The result was that Holligan was inactive for almost a year while waiting for his contract with Eastwood to expire. Once free of his obligations, he elected to join a long-time admirer of his craftsmanship, Mickey Duff.

'I was sorry to have missed him when he signed with Eastwood,' Duff said. 'Andy is blessed with plenty of natural skills, he's a big light-welter, a good chin, very strong at the weight, and most of the time he has a good attitude.'

Most of the time? 'He's better than he was, but Andy's the type of guy who'll pull out of a fight because he doesn't feel right. He's very honest about it. He'll simply say he doesn't feel like fighting. If he ever gets to the level I think he's capable of, that could be a problem, but I sense that he's maturing and growing out of it.'

Holligan requires the incentive of an important contest to bring out his best. 'I need something to scare me, give me motivation,' he said. 'When I'm training for a title fight I'll set the alarm early and go out for a run.
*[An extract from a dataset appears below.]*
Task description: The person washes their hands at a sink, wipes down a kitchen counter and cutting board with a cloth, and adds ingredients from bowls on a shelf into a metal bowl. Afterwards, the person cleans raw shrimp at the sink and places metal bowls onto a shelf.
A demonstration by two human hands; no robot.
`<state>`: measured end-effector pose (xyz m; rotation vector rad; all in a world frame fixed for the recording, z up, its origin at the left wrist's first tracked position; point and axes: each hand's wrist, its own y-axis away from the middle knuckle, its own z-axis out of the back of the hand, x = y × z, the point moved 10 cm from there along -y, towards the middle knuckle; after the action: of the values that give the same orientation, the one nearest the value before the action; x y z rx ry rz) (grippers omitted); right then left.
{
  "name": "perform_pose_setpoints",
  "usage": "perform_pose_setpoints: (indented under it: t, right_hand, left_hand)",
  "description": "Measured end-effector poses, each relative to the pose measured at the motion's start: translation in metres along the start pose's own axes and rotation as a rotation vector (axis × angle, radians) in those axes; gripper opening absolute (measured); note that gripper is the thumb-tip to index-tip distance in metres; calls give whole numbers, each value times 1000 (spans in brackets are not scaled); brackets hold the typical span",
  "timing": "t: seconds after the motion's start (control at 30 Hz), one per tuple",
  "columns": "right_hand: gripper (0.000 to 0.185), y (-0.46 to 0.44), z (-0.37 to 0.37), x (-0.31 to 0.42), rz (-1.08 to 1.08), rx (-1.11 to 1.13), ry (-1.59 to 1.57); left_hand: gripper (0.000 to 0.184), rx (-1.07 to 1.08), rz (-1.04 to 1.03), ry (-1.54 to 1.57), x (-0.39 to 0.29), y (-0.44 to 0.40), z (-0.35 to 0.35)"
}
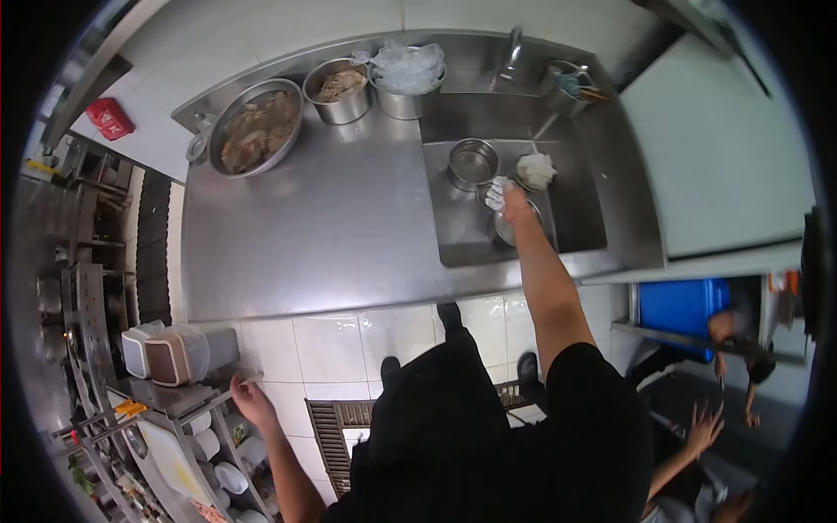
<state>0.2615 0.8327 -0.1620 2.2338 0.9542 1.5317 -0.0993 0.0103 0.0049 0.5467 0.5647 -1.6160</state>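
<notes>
Over the sink (582, 228), my right hand (516, 207) is closed on a crumpled white thing (498, 193), cloth or plastic, I cannot tell which. Just below this hand is a round metal bowl (504, 229), partly hidden by the hand and forearm. A deeper metal pot (473, 164) stands up and left of it, and a bunched white cloth-like wad (535, 172) lies to the right. Away from the counter, my left hand (251, 401) hangs low at the left with its fingers loosely apart, close to the shelf rack.
Along the wall stand a large basin of meat in liquid (257, 131), a pot of food (340, 91) and a pot topped with clear plastic bags (407, 74). A faucet (510, 61) rises behind the sink. Bins (179, 353) stand lower left; another person's hand (704, 429) shows lower right.
</notes>
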Motion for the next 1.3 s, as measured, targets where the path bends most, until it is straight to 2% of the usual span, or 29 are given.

But in the past, when there's been nothing on the line, I'll just turn it off and go back to sleep.'

Since winning his titles against Ekubia, his work has veered erratically between the outstanding and the ponderous. Defences against Tony McKenzie, Steve Larrimore and a return with Ekubia have seen him at his most irresistible: all three bouts ended with decisive knock-outs.

In contrast, his two most recent outings have been laboured points verdicts over imported American journeymen, Dwayne Swift and Mark Smith.

'They were mediocre opponents, and I should have had them out of there in two or three rounds,' he said. 'It's my fault that didn't happen because I neglected my training. When I saw a tape of the last fight, it was so embarrassing, I knew I had to change my attitude. Believe me, it won't happen again.'

Evidence of this growing maturity can be found in Holligan's more businesslike approach to his career. According to Duff, the fighter is no lightweight when it comes to financial discussions. Given the choice between fame and fortune, Holligan is certain of his position. 'I'm not interested in becoming famous,' he said. 'I hope this doesn't sound bad, but I'm in boxing for the money. As far as I'm concerned it's just a job, and as I've never done anything else, I have to make a go of it.'

If Holligan can consistently ally this new professional attitude to his already abundant technical and physical attributes, the European title should soon be his. As broader horizons and more substantial pay cheques come into focus, maintaining the required motivation should present few problems for a fighter who is now sure of what he wants.